Items listed in a dataset
┄┄┄┄┄┄┄┄┄┄

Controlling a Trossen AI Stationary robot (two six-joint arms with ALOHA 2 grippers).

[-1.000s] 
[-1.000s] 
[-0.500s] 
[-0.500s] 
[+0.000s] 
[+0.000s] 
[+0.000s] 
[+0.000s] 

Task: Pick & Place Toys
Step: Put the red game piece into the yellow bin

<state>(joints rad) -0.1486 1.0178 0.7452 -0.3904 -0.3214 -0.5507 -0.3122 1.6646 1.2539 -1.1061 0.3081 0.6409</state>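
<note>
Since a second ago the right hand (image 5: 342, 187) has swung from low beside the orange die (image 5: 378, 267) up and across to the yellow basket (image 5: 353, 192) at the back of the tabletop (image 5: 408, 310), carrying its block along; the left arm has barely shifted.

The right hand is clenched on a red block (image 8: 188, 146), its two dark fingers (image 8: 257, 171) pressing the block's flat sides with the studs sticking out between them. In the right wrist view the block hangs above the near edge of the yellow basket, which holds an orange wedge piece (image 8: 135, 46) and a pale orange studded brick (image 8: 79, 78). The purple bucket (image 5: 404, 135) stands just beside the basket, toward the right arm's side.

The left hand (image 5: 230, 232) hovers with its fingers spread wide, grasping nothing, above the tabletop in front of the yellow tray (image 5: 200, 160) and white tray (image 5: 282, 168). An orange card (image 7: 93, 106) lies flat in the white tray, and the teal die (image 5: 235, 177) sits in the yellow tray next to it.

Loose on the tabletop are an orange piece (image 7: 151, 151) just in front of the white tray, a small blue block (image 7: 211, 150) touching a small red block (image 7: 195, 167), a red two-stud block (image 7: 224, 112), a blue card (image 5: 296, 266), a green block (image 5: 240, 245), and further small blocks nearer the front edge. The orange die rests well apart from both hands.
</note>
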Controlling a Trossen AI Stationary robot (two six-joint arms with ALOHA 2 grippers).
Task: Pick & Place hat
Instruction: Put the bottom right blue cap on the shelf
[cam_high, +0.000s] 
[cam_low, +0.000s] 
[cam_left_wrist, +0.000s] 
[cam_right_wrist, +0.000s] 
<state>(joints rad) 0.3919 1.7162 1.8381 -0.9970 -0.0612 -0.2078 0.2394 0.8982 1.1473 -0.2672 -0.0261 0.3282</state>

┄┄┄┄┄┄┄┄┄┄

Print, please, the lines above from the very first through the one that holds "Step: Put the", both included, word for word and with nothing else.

Controlling a Trossen AI Stationary robot (two six-joint arms with ALOHA 2 grippers).

[-1.000s] 
[-1.000s] 
[-0.500s] 
[-0.500s] 
[+0.000s] 
[+0.000s] 
[+0.000s] 
[+0.000s] 

Task: Pick & Place Toys
Step: Put the red game piece into the yellow bin

This output requires nothing further.